'''

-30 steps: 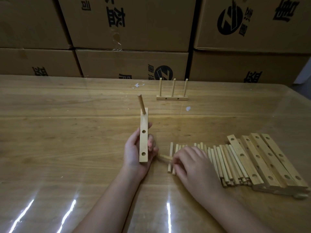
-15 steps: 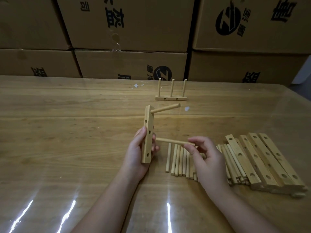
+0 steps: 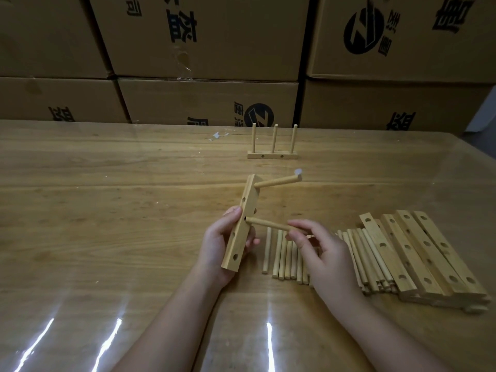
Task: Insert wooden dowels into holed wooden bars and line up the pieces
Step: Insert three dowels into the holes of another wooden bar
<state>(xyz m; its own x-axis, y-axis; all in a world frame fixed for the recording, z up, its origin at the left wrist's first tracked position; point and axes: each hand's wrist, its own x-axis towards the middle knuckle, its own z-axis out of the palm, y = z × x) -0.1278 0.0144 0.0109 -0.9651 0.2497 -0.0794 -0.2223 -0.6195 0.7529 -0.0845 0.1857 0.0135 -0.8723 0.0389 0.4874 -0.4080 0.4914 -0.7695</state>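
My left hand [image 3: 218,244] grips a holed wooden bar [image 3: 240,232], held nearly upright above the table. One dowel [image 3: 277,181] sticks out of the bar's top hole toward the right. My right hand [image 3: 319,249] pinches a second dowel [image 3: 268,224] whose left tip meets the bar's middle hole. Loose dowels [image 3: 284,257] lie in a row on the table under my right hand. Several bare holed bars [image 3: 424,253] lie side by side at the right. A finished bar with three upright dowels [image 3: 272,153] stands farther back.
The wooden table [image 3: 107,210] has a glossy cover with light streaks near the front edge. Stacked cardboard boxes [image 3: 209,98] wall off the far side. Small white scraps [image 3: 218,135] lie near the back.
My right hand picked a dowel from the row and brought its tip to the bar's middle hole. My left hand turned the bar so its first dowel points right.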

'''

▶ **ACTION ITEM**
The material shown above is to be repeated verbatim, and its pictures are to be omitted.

▶ **ANSWER**
-30 steps: 
-15 steps: 
+0 steps: 
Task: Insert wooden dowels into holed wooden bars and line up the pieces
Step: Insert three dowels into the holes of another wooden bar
<state>(xyz m; its own x-axis, y-axis; all in a world frame fixed for the recording, z up, its origin at the left wrist's first tracked position; point and axes: each hand's wrist, its own x-axis towards the middle knuckle, its own z-axis out of the palm, y = z × x) -0.1278 0.0144 0.0109 -0.9651 0.2497 -0.0794 -0.2223 -0.6195 0.7529 -0.0845 0.1857 0.0135 -0.8723 0.0389 0.4874 -0.4080 0.4914 -0.7695</state>
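My left hand [image 3: 218,244] grips a holed wooden bar [image 3: 240,232], held nearly upright above the table. One dowel [image 3: 277,181] sticks out of the bar's top hole toward the right. My right hand [image 3: 319,249] pinches a second dowel [image 3: 268,224] whose left tip meets the bar's middle hole. Loose dowels [image 3: 284,257] lie in a row on the table under my right hand. Several bare holed bars [image 3: 424,253] lie side by side at the right. A finished bar with three upright dowels [image 3: 272,153] stands farther back.
The wooden table [image 3: 107,210] has a glossy cover with light streaks near the front edge. Stacked cardboard boxes [image 3: 209,98] wall off the far side. Small white scraps [image 3: 218,135] lie near the back.
My right hand picked a dowel from the row and brought its tip to the bar's middle hole. My left hand turned the bar so its first dowel points right.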

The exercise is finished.